Of course, this is usually exasperating for the average adult, such as we might be, who has long since shed any sort of wonder at the state of affairs. 'it is what it is' is a saying we all know -don't we miss the glory that is all around us?
From the Big Bang
to the evolutionary process
to the reality of a soul
the heart of the individual
there's wonder from pole to pole, from soul to soul.
It seems odd to talk about things like this if there isn't wonder about any of it, because it is all simply incredible. Sometimes, and I am under this indictment, we are too clever for our own good.
When the stars are but points of distance,
when time is no more than numbers on a page,
when a man is merely his blood and bones,
and the soul is a footnote
we've lost touch with true wisdom.
Knowledge is as common as stones, but there is a reason wisdom is portrayed as a woman in the Bible - there is an aspect of seeking - who proclaims that true understanding stems from humility.
And all this is simply preamble up to the point.
An Example
I don't if I've said this already, but I live in the church building where I also am interning. This week I was stumbling through the tiredness that usually flows over from a stressful week to the next and I realized something quite interesting: my surroundings were stripped of their newness.
I am what you might call a church-boy. I've always gone to church and every one of them has their own set of secrets: a staircase no one uses, a pool table that is free between 10:15-11:10 (if you skipped the class as I occasionally did as a kid), or a room with just enough space to start a miniature dodge ball game (the best!). All church buildings are like that.
Yesterday I was walking through the corridor when I realized that the building was finally completely revealed; nothing more to be seen.
And then the reality sets in: church isn't the building I live in, no matter that we call it as such. It's like I had the eyes of a child for a moment, realizing that the building isn't holy. God isn't in the walls, not within the bricks or tingling in some holy books hidden in some secret location you'd only discover in a Dan Brown novel. The glory of God, once comprised in a temple, was moved a long time ago.
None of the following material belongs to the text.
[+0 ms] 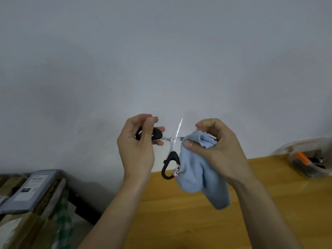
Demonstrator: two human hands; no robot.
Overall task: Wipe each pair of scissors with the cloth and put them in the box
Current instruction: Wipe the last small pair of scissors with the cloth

There is no longer an eternal fire that burns within a secret room or behind a veil; God moved His Spirit into His people. Now every person who trusts in God finds that the Spirit of God comes into them like a flame.
Eyes of a Child
That's just one example I saw this week of how easy it is to normalize things, to accidentally rub out all the color from our lives. But keep your eyes open; think like a child.
I'll leave you with a quote that always exhilarated me.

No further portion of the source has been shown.